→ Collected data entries
◇ ◇ ◇ ◇ ◇ ◇ ◇

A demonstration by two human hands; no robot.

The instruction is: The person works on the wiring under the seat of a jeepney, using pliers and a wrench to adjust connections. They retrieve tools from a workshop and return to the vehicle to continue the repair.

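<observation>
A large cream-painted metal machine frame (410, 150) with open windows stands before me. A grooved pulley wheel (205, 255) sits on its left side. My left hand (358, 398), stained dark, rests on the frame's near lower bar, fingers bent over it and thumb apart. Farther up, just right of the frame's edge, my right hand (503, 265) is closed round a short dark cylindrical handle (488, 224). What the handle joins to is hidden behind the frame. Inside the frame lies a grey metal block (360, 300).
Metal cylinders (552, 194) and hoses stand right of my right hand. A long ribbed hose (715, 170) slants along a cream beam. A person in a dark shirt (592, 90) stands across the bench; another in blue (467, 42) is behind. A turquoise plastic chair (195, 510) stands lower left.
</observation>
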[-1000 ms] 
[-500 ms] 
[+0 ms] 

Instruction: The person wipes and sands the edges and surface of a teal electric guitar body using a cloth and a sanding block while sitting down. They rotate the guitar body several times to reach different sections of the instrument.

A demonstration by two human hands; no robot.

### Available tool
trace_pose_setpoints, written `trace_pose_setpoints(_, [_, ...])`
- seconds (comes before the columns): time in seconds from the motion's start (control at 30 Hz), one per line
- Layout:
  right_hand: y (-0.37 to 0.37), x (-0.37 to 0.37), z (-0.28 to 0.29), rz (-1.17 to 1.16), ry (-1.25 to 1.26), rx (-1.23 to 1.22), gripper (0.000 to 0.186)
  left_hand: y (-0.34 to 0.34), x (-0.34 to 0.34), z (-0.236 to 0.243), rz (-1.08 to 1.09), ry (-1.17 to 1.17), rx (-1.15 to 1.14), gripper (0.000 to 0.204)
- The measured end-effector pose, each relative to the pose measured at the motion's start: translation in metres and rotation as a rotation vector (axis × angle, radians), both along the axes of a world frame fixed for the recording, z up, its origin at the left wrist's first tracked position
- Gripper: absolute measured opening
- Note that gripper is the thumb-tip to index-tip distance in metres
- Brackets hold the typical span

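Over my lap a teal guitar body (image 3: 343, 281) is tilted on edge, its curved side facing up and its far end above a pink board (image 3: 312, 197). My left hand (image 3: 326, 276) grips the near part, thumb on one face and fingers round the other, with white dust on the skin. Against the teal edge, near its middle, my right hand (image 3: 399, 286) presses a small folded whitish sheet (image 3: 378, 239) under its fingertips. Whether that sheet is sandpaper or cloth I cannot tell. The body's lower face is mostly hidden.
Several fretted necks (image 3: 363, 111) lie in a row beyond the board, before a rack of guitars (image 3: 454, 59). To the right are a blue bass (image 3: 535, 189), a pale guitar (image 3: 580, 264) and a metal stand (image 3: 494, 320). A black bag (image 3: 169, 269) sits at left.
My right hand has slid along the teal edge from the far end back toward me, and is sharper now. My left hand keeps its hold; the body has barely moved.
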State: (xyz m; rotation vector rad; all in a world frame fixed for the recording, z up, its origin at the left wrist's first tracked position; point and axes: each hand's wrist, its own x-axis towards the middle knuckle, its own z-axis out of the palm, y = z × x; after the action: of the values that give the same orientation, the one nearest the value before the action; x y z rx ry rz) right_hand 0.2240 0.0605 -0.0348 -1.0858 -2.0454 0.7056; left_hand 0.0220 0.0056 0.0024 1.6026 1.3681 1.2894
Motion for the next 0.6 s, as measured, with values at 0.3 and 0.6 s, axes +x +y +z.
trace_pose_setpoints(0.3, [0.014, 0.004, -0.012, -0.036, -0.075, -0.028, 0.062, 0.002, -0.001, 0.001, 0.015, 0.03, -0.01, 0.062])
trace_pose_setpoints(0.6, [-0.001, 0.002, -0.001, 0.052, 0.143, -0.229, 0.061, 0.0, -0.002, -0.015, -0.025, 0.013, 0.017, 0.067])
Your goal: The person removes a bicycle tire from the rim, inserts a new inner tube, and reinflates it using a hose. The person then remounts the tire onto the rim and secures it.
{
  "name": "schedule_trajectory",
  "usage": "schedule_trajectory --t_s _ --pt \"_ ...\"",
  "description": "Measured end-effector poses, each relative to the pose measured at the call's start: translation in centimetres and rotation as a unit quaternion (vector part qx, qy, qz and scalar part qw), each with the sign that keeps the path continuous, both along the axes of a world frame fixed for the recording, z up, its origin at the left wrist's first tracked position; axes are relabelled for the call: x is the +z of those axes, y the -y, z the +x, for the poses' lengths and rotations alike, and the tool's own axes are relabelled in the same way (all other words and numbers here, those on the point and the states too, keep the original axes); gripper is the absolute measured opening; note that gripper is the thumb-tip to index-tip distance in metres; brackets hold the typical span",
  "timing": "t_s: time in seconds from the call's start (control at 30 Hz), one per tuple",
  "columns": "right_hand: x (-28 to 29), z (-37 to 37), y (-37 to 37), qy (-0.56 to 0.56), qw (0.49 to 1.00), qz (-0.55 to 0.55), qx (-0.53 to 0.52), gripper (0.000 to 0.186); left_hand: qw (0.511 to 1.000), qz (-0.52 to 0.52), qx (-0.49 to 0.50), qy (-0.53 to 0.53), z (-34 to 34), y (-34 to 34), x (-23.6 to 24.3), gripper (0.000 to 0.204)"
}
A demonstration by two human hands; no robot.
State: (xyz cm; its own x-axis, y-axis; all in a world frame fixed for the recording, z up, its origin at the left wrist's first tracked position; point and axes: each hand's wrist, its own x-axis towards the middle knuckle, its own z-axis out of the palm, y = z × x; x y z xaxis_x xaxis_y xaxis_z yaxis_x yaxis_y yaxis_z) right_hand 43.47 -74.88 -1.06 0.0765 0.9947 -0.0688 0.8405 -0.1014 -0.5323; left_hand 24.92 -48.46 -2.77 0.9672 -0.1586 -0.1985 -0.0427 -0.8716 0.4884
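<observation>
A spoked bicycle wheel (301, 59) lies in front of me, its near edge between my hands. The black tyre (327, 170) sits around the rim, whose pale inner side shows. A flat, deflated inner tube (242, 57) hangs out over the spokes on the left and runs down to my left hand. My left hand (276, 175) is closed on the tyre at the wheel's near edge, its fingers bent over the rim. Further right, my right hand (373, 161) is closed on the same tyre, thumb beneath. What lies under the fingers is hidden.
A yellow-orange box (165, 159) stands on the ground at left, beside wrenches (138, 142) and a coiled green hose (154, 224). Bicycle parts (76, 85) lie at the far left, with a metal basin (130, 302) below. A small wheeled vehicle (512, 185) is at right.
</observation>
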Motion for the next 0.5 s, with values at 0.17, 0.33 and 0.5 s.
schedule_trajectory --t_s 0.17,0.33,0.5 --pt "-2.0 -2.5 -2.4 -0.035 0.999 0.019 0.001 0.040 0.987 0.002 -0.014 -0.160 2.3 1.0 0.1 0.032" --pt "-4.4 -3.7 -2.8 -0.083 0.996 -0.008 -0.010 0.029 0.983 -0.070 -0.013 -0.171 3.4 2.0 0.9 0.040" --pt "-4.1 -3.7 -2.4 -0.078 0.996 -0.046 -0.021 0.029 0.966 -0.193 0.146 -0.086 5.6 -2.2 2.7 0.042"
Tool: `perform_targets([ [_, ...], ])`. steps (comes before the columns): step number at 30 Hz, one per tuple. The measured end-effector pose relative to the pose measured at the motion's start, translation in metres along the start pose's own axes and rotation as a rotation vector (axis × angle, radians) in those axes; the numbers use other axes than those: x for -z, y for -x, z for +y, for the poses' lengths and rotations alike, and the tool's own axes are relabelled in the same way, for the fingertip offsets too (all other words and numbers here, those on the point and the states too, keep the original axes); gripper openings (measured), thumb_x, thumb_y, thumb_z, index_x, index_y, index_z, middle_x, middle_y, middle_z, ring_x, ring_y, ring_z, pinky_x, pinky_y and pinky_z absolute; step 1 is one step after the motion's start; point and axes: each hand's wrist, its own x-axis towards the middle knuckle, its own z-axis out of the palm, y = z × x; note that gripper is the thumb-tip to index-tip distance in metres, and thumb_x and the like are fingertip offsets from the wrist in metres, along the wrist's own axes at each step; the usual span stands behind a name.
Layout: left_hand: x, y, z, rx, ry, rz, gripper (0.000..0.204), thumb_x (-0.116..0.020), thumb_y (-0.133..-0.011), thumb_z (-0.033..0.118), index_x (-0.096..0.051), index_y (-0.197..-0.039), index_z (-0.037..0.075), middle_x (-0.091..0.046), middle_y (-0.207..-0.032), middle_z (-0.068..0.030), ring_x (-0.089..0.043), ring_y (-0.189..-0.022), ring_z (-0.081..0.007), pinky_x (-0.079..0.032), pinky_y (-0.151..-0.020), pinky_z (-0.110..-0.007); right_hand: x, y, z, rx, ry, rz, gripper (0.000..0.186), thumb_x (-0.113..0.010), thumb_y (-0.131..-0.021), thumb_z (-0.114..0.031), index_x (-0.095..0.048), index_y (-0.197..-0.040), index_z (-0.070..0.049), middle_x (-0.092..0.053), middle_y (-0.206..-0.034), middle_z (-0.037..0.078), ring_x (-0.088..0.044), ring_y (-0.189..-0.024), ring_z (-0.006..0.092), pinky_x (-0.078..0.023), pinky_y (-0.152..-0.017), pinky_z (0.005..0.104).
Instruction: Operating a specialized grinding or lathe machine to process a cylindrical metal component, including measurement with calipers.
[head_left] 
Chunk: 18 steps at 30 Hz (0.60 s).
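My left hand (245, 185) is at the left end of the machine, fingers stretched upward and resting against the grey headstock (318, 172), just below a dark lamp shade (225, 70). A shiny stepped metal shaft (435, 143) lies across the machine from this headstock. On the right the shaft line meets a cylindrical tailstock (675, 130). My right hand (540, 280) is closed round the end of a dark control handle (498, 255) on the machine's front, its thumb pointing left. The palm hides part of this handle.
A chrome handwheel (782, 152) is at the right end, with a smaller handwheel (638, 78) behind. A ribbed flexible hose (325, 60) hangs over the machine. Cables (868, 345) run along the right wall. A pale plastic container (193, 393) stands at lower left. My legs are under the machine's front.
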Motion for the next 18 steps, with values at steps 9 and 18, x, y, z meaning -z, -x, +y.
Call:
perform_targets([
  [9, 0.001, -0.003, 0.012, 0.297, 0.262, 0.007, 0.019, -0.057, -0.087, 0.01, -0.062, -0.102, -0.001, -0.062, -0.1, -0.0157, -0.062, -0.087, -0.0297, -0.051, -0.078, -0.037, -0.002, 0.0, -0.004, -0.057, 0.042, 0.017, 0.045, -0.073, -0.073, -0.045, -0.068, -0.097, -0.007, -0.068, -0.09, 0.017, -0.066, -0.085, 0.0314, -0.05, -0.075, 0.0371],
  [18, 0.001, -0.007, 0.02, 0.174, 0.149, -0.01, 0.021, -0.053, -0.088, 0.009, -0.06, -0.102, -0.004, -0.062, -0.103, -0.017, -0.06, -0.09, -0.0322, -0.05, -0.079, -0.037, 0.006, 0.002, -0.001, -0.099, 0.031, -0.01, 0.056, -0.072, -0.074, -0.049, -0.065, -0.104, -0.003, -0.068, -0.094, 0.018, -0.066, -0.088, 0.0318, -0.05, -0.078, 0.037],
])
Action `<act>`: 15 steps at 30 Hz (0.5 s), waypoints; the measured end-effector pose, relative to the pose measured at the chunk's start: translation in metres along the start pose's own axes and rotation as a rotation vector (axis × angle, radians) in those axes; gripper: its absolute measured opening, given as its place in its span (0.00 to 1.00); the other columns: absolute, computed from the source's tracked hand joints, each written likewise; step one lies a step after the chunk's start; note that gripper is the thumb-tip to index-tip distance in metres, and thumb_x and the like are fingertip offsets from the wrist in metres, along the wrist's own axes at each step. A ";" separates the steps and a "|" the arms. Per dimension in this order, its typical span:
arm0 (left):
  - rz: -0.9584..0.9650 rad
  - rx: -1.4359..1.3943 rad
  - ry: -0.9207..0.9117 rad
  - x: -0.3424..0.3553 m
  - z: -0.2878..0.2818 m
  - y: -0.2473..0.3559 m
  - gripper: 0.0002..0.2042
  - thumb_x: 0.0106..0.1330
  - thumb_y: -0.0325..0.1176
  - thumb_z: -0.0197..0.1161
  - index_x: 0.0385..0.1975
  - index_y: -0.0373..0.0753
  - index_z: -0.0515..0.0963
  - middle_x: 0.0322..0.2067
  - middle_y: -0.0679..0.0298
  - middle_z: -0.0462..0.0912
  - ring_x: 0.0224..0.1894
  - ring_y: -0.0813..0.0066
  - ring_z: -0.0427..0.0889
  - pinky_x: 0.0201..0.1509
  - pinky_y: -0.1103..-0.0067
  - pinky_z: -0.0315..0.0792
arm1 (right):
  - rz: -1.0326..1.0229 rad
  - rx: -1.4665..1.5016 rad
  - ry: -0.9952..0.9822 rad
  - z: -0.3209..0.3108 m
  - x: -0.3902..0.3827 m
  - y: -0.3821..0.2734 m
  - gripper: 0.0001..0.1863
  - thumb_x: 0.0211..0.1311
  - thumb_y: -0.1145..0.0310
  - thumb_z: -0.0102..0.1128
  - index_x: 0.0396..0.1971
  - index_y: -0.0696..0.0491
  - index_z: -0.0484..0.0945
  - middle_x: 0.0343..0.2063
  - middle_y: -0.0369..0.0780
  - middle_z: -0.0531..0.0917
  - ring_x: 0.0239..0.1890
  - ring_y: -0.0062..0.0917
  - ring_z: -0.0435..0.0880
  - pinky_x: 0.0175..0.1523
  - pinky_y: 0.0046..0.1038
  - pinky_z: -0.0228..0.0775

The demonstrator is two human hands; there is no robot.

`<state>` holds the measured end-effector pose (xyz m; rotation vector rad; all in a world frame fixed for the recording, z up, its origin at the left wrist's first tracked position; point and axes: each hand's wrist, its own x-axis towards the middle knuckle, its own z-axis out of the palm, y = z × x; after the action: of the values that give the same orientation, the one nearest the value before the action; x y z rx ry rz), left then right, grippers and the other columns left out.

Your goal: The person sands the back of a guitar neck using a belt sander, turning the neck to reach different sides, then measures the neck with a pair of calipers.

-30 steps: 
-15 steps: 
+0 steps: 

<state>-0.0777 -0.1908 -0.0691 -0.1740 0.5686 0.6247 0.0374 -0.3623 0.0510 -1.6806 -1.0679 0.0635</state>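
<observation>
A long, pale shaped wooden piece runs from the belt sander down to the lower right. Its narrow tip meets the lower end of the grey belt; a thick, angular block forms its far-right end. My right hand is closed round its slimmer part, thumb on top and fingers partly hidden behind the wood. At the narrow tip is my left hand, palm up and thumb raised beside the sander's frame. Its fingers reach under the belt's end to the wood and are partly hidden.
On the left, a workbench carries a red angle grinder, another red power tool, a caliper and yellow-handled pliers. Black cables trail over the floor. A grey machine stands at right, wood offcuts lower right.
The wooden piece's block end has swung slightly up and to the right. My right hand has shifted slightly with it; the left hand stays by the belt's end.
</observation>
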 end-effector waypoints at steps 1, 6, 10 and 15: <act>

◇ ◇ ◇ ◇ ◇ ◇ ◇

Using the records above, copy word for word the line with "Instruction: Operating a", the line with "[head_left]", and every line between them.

→ Task output
Instruction: Operating a specialized grinding or lathe machine to process a cylindrical metal component, including measurement with calipers.
[head_left] 

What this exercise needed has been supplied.